Con l’ennesimo, già annunciato, sold-out, la sessione invernale del 32° festival internazionale “Music & Wine” torna per il gran finale al Museo di storia naturale della Maremma domenica 13 febbraio alle 17, con un programma musicale di altissimo profilo presentato da un trio proveniente dall’Albania.
Il concerto vedrà infatti protagonista il celebre “Trio Dyrrachium” formato dalle musiciste Nevila Kalaja Herczegh al violino e Merita Rexha Tershana al pianoforte, prime parti dell’orchestra della Radio Televisione nazionale, nonché stimate docenti all’Università delle Arti di Tirana, e dal violoncellista Giuliano de Angelis, musicista italiano di fama mondiale regolarmente impegnato in numerosi tour e masterclass negli Stati Uniti.

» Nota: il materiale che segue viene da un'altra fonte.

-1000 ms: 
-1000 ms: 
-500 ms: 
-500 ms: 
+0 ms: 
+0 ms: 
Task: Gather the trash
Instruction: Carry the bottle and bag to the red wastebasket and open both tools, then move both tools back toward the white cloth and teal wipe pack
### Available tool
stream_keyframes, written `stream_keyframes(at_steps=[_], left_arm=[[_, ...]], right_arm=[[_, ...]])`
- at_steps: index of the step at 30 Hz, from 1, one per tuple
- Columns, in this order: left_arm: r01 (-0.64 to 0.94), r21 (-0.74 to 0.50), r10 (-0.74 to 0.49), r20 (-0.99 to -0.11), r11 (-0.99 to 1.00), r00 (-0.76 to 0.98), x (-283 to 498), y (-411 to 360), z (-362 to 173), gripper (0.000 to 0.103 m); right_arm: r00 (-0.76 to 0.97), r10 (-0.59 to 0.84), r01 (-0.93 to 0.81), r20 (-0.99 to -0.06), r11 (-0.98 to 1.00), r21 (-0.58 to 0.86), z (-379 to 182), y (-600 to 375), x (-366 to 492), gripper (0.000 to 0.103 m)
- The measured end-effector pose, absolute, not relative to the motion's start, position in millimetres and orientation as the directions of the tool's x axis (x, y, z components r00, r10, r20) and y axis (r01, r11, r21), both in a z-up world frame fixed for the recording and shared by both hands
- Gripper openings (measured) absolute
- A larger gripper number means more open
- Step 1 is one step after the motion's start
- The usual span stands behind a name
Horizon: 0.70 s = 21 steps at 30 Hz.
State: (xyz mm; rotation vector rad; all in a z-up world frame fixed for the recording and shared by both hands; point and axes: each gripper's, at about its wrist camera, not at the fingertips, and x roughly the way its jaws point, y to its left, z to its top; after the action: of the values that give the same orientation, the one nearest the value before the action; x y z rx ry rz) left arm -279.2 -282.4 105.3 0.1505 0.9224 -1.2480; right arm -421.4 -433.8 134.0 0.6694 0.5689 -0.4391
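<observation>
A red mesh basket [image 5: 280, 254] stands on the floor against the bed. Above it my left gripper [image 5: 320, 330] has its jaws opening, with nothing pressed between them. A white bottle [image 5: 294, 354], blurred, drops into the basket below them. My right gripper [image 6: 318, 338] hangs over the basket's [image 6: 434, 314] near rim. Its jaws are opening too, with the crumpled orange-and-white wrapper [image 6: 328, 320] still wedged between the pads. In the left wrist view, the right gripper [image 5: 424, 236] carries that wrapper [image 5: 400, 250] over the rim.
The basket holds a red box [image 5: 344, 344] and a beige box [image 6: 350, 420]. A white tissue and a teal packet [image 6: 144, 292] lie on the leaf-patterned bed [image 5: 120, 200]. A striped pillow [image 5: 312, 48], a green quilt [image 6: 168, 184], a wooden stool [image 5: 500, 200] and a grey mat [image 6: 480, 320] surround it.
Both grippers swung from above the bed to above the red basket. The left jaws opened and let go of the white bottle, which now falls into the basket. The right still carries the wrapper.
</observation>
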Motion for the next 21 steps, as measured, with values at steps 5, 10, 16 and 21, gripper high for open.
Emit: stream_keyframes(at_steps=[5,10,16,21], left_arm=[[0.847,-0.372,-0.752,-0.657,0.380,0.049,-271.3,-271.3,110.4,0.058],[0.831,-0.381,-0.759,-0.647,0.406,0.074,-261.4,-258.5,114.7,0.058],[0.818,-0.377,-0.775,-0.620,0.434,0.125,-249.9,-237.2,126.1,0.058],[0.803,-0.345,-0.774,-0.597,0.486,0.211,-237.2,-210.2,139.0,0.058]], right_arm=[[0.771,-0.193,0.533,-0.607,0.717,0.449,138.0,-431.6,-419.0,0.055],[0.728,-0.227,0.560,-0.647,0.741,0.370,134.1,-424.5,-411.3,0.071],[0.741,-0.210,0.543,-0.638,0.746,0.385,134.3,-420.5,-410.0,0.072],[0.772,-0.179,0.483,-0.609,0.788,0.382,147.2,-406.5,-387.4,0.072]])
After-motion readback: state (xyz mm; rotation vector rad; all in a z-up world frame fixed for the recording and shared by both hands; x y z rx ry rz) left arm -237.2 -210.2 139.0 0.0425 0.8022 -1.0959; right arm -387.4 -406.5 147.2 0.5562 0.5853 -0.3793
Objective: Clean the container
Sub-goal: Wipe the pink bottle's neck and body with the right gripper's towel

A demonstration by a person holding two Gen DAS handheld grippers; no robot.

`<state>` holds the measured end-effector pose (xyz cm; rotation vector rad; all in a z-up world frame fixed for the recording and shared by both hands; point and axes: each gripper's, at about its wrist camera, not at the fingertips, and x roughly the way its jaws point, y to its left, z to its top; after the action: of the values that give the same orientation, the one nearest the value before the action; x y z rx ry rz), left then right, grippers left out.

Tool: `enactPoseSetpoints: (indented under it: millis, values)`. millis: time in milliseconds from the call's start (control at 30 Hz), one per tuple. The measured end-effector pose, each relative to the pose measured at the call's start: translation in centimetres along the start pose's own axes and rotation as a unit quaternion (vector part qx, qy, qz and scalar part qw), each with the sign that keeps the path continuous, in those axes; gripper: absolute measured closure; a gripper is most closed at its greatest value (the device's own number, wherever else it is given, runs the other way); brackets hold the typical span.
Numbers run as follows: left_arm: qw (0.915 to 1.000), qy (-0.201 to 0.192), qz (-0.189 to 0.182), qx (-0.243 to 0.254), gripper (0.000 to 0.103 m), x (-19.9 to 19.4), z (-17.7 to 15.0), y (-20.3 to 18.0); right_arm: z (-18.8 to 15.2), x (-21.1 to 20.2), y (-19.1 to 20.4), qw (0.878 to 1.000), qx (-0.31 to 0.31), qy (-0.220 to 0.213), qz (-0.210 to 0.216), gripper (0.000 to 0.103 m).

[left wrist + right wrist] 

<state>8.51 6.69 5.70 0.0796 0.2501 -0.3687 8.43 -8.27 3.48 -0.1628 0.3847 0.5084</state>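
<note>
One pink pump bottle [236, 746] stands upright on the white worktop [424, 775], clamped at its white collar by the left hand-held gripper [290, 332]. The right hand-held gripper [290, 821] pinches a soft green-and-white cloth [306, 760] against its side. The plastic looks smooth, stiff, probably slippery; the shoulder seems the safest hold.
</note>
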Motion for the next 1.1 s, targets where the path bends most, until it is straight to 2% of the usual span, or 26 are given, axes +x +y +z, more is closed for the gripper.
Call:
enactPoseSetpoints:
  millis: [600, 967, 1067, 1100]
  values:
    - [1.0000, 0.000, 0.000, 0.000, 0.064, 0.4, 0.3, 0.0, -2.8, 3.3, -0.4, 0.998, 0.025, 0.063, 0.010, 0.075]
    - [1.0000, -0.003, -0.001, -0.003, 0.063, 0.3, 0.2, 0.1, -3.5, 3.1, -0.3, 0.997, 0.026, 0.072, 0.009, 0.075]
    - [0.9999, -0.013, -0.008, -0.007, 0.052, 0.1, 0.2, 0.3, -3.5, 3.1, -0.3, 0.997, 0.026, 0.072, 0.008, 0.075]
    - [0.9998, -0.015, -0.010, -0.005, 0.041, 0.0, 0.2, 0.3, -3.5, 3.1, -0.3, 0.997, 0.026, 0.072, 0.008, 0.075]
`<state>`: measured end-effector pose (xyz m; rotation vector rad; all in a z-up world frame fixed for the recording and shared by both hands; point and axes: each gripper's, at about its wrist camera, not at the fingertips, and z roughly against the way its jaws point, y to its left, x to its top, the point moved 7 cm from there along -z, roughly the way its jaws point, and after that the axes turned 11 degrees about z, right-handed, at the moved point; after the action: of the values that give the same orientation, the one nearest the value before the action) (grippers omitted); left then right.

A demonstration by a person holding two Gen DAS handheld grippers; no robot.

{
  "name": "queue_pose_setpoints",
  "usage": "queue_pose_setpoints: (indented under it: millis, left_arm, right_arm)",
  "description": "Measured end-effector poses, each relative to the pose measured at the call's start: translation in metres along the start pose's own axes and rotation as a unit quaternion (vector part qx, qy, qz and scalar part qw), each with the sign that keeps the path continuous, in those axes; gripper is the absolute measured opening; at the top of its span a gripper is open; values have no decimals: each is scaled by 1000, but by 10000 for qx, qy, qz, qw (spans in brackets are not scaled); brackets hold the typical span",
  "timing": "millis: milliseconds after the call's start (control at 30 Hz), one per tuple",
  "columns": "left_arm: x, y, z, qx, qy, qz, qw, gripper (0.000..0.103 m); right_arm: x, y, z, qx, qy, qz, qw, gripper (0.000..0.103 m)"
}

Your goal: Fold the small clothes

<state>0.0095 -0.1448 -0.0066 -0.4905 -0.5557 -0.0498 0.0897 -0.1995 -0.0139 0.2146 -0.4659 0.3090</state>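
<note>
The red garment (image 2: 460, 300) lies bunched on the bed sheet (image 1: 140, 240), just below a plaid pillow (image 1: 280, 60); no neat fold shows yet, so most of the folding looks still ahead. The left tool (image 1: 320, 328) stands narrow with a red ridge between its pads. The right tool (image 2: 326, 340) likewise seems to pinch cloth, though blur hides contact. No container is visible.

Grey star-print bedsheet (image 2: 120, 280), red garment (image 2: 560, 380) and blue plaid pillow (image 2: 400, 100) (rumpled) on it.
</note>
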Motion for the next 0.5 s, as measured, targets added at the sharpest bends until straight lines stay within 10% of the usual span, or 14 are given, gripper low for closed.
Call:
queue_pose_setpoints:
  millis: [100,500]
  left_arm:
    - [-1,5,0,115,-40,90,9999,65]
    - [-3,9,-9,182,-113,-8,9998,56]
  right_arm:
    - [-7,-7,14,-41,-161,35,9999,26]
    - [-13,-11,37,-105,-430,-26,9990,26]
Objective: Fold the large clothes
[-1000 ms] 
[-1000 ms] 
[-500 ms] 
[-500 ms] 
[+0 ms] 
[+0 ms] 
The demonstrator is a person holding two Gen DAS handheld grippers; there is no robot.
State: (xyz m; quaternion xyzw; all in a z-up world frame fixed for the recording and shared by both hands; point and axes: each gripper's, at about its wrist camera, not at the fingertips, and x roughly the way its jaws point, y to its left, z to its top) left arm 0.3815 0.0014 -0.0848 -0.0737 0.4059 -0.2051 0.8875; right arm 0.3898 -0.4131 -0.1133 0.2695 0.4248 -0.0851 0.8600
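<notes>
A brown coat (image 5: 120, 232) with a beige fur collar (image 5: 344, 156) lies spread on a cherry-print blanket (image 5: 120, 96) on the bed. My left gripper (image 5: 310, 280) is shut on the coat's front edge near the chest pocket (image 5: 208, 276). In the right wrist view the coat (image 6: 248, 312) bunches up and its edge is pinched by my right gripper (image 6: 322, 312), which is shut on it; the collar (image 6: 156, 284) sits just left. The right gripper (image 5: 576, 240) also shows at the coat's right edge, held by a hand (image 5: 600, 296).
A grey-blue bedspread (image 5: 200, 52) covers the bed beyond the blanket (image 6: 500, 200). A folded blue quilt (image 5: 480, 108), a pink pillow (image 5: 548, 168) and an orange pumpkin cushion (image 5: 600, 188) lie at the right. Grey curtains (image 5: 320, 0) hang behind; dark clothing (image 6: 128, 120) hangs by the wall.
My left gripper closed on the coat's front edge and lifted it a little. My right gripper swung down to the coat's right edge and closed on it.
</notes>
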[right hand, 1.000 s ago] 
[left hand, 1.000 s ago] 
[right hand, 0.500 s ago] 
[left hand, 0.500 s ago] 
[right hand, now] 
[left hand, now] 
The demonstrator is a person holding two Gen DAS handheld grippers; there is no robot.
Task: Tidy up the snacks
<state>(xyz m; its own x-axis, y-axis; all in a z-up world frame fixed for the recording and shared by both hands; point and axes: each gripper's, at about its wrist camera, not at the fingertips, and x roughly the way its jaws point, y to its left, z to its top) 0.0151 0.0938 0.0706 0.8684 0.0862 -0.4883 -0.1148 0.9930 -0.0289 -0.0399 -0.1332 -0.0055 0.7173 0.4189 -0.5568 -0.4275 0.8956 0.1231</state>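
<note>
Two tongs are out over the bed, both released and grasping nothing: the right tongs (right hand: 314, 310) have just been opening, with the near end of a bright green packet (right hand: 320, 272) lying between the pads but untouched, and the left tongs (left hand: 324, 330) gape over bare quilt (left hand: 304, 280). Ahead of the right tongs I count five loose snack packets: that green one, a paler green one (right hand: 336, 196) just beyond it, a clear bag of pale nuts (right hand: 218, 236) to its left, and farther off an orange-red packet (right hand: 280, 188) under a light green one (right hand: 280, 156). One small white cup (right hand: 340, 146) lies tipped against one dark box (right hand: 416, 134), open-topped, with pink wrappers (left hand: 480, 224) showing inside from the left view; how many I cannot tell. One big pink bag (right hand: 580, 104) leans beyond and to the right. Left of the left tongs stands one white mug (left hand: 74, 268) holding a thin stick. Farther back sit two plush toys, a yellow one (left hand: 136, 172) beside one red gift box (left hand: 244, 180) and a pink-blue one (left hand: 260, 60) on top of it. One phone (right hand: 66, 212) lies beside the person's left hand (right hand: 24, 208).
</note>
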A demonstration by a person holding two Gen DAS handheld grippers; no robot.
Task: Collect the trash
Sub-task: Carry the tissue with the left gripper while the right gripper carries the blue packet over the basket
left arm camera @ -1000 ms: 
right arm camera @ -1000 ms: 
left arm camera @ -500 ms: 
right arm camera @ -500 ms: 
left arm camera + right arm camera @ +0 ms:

Sicuramente di grande interesse e di estremo spessore musicale il programma presentato dal trio, che metterà a confronto la musica classica europea della tradizione con il meraviglioso Trio op. 49 di Felix Mendelssohn-Bartholdy, eseguito nella prima parte del concerto, seguito poi, come ideale contrasto spazio temporale fra Lipsia (città tedesca dove Mendelssohn compose il suo capolavoro e che già aveva dato i natali al grande Johann Sebastian Bach) e il romantico e colorato porto di Buenos Aires in Argentina, al quale Astor Piazzolla dedica le sue suggestive “Quattro stagioni di Buenos Aires”. Suddivisa nei brani “Primavera porteña”, “Verano porteño”, “Otoño porteño” e “Invierno porteño”, la famosa composizione del compianto autore italo-argentino (del quale lo scorso anno si è celebrato il centenario della nascita) nasce fra il 1965 e il 1970 come quattro brani a sé stanti, successivamente presentati dallo stesso Piazzolla come un unico e vero concerto. La parola spagnola porteño indica una persona originaria di un porto o di una città adagiata su un porto; in Argentina è usata, come un patronimico, per indicare gli abitanti di Buenos Aires. Per la propria intensità, i richiami al tango, ai colori, alla passione e alla nostalgia in breve tempo “Le quattro stagioni” di Piazzolla sono state assurte al rango di musica classica e talvolta vengono eseguite in concerto in comparazione con le ben più note “Stagioni” di Vivaldi.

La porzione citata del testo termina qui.